- 1Department of Surgery, Research Institute and Hospital, National Cancer Center, Goyang, Republic of Korea
- 2Department of Nuclear Medicine, Research Institute and Hospital, National Cancer Center, Goyang, Republic of Korea
Background: Nodal staging from sentinel lymph node (SLN) biopsy has become the standard procedure for early-stage breast cancer patients. SLN biopsy implementation after chemotherapy has previously been evaluated. This questionnaire study aimed to investigate the current trend of SLN biopsy after neoadjuvant chemotherapy (NAC) for locally advanced breast cancer.
Methods and materials: We conducted a web-based survey among breast surgeons who are members of the Korean Breast Cancer Society. The survey comprised 14 questions about axillary surgery after NAC.
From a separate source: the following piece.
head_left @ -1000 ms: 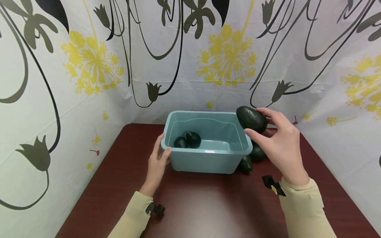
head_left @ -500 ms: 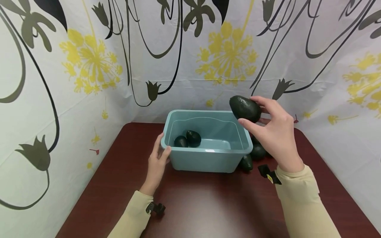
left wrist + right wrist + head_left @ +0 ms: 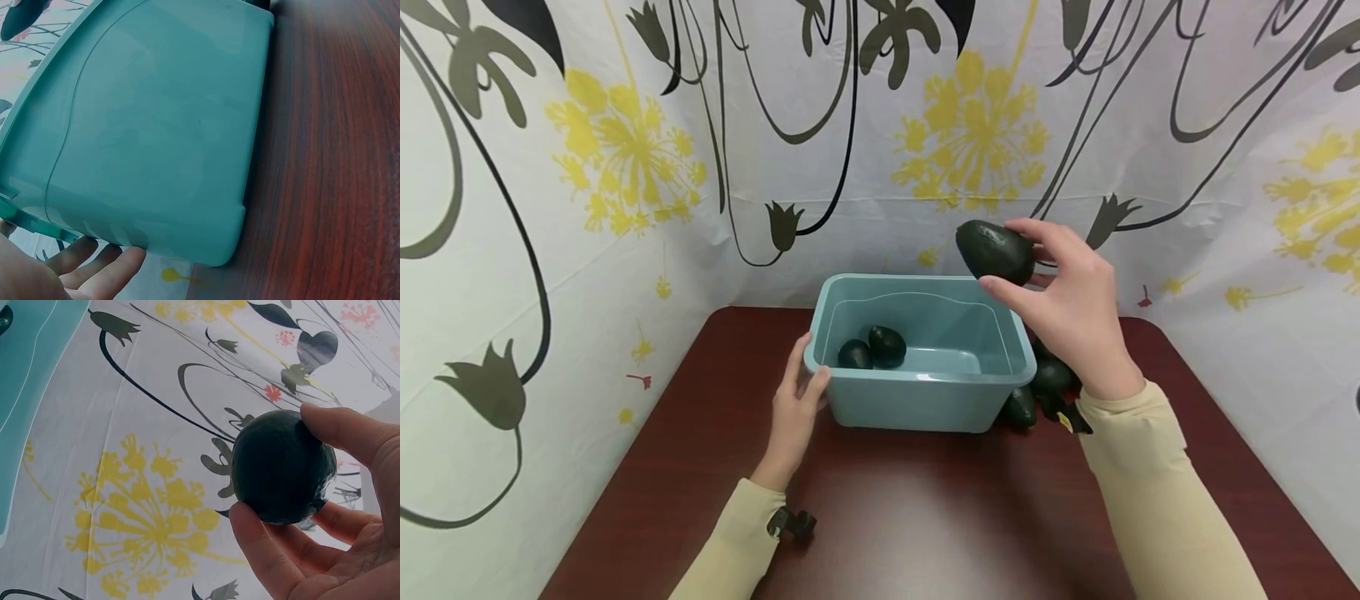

Results: Of 135 respondents, 48.1% used a combined method of dye and radioactive isotope (RI). In the absence of SLN metastasis, 67.7% would perform only SLN biopsy, while 3% would perform ALN dissection. In case of SLN metastasis, the proportions of surgeons who would proceed with ALN dissection were 60.2% and 67.2% for less than two and more than three positive SLNs, respectively.
Conclusion: The present study confirmed the increasing tendency to adopt SLN biopsy for axillary staging in patients who achieved complete response with initial nodal metastasis. It could be expected that the mapping methods for patients receiving NAC have become diverse, including RI, vital dye, and indocyanine green fluorescence. The implementation of SLN biopsy after NAC will grow in the coming years due to an increasing demand of minimally invasive surgery.
1 Introduction
Axillary lymph node (ALN) status represents an important prognostic factor in breast cancer patients without distant metastasis. The accurate assessment of nodal status is paramount to tumor staging and optimal treatment decision. Sentinel lymph node (SLN) biopsy has become the standard surgical procedure for axillary staging with fewer complications compared to ALN dissection (ALND). However, most studies reported that SLN surgery was performed for patients in early clinical stages (1, 2). Advanced breast cancer patients, particularly those with lymph node metastasis, undergo neoadjuvant chemotherapy (NAC) to downstage the tumor, which may allow SLN biopsy if the initial nodal disease becomes node-negative after NAC (3–6).
In several prospective trials, a relatively lower detection rate and a higher false negative rate (FNR) were observed in SLN biopsy after NAC as compared to upfront surgery (7–10). Therefore, the consensus of SLN biopsy after NAC was made with more than two mapping procedures and more than three harvested SLNs. A previous longitudinal analysis showed an increasing tendency to incorporate SLN biopsy in node-negative patients after NAC with initial node metastasis (11). Although adherence to traditional treatment modality was not changed, subsequent SLN biopsy implementation for patients with complete nodal response after NAC could be expected.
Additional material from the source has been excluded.